Supreme Court


Employment

General
Members of school board’s executive committee could be examined

Following his dismissal, union’s teacher filed grievance before an arbitrator and sought request to examine executive committee’s commissioners of executive who had decided in camera to dismiss him. School board objected to the examination on basis of principle of deliberative secrecy. Arbitrator dismissed Board’s objections and allowed examination of executive committee’s members regarding their deliberations and their decision to dismiss teacher.
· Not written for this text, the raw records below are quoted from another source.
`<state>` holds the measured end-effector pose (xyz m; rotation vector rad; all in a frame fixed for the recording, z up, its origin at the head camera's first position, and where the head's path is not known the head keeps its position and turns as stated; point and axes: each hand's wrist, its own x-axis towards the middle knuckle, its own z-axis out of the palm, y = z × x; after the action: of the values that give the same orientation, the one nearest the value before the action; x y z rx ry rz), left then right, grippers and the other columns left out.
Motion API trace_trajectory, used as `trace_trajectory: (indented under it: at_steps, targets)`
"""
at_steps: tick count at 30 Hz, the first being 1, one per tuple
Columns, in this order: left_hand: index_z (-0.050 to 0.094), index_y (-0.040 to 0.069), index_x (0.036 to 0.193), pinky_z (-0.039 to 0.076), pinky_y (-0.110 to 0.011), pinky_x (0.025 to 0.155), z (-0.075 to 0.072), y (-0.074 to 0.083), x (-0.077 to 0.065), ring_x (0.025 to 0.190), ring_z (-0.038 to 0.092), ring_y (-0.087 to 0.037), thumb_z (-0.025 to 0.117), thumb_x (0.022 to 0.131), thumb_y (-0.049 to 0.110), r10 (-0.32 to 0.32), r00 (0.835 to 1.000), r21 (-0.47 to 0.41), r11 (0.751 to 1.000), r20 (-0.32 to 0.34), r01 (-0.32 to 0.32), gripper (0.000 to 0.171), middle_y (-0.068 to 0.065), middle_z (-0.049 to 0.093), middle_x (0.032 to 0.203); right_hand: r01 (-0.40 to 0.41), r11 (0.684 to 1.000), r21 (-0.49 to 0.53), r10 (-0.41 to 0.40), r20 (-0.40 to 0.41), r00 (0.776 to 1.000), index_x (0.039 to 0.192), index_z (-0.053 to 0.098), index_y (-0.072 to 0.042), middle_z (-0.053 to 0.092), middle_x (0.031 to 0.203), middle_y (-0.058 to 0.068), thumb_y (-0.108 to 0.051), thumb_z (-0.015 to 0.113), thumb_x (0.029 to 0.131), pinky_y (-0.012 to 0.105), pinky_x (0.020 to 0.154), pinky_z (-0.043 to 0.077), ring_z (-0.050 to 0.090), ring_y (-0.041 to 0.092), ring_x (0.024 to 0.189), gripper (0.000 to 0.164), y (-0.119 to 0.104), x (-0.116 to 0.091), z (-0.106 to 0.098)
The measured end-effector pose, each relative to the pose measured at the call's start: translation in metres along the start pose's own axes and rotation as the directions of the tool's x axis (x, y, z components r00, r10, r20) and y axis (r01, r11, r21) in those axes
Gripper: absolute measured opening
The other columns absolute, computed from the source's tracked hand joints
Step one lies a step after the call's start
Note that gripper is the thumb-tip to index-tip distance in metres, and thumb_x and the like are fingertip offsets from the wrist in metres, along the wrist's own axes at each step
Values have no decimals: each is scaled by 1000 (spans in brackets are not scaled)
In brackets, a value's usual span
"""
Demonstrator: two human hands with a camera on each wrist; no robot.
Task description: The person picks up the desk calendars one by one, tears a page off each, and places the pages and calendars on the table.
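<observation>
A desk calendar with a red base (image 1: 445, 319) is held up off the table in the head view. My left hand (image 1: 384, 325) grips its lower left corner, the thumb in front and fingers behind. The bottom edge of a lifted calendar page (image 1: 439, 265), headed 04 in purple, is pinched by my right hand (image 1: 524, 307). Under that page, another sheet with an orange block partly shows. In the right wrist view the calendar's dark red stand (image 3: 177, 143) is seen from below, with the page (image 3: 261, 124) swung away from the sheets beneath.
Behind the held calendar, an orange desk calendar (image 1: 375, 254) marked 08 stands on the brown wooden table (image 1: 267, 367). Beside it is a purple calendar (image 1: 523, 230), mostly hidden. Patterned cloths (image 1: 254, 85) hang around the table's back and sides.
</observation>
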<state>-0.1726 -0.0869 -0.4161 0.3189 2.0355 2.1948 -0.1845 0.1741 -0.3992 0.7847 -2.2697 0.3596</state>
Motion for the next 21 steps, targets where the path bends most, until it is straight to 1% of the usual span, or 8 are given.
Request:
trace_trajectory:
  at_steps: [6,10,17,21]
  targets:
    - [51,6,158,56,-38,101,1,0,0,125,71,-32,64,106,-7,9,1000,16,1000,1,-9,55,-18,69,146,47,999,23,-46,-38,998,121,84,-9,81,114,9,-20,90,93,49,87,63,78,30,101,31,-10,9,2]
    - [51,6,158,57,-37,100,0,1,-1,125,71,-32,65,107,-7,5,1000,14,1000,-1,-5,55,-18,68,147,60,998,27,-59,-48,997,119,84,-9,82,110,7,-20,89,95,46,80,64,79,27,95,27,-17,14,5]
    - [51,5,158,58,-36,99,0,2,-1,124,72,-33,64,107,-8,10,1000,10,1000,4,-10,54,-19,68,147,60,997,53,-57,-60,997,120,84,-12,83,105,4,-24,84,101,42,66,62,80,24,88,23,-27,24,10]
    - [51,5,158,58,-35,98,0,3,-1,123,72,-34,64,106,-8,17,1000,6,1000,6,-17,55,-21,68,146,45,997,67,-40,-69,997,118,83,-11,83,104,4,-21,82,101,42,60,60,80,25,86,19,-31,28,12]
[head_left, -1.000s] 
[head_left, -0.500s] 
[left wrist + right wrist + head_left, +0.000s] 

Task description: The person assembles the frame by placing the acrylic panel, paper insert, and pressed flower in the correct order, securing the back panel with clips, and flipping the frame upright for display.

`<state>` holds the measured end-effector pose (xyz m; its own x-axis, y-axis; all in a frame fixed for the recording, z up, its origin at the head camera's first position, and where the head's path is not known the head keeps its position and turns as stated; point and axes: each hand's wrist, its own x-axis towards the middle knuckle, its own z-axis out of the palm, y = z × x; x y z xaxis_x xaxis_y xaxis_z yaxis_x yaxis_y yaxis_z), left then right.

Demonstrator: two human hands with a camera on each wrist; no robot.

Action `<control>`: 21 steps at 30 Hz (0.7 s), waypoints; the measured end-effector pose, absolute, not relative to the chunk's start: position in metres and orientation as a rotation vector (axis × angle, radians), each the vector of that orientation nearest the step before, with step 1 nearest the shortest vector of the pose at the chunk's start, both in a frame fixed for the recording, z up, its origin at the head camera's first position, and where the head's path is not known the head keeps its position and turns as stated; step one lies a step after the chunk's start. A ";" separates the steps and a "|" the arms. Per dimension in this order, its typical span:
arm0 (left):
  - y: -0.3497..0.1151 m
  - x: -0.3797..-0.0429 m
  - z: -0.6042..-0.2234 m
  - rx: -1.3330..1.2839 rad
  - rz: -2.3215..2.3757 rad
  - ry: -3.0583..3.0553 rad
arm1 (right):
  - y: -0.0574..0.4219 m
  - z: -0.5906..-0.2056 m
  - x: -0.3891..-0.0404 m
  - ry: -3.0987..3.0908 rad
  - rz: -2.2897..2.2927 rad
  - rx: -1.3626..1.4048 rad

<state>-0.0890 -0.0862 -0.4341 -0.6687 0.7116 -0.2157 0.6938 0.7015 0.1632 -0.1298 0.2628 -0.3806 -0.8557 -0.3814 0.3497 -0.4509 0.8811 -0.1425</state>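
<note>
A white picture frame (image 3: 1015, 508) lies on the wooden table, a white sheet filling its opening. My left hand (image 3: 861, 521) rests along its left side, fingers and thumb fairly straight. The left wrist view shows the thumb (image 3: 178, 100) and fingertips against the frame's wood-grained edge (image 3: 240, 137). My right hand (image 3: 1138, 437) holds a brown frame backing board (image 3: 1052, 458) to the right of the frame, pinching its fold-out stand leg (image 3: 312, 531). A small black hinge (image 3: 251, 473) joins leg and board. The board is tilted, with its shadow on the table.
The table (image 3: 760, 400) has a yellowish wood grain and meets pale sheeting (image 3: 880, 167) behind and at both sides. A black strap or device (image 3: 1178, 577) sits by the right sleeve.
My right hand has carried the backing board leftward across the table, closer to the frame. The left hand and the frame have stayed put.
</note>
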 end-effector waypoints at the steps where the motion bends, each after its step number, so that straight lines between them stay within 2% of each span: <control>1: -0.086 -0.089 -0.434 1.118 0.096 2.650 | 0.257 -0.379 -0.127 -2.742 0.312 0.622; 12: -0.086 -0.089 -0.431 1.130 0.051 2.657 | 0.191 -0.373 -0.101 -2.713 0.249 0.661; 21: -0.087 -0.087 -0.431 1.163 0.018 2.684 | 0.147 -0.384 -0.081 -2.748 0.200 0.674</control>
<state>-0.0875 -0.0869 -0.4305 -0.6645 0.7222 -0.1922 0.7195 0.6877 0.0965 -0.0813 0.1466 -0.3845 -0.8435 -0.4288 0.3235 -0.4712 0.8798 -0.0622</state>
On motion for judicial review, Superior Court quashed arbitrator’s decision and barred any testimony by members of the executive committee. Majority of Court of Appeal restored arbitrator’s decision and allowed examination of executive committee’s members. School board appealed. Appeal dismissed. Principle that motives of legislative body are “unknowable” and deliberative secrecy do not apply to a public employer, Board in this case, that decides to take disciplinary action against employee, even if an in camera meeting is ordered. Here, it was reasonable for arbitrator to rule that he needed to know what had taken place in camera in order to determine whether executive committee’s deliberations had been thorough. Hence, three members of Board’s executive committee could be examined. Further, it was wrong to say that discussions held by members of executive committee in camera were shielded by deliberative secrecy. Furthermore, arbitrator had exclusive jurisdiction to determine whether any questions that might be asked were relevant. Reasons for arbitrator’s decision were transparent and intelligible, and justification given for it was sufficient. Arbitrator’s decision fell within a range of possible acceptable outcomes which were defensible in respect of facts and law. Therefore, there was no justification for Court to intervene.

Commission scolaire de Laval c. Syndicat de l’enseignement de la région de Laval (Mar. 18, 2016, S.C.C., McLachlin C.J.C., Abella J., Karakatsanis J., Wagner J., Gascon J., Côté J., and Brown J., 35898) Decision at 242 A.C.W.S. (3d) 103 was affirmed. 263 A.C.W.S. (3d) 396.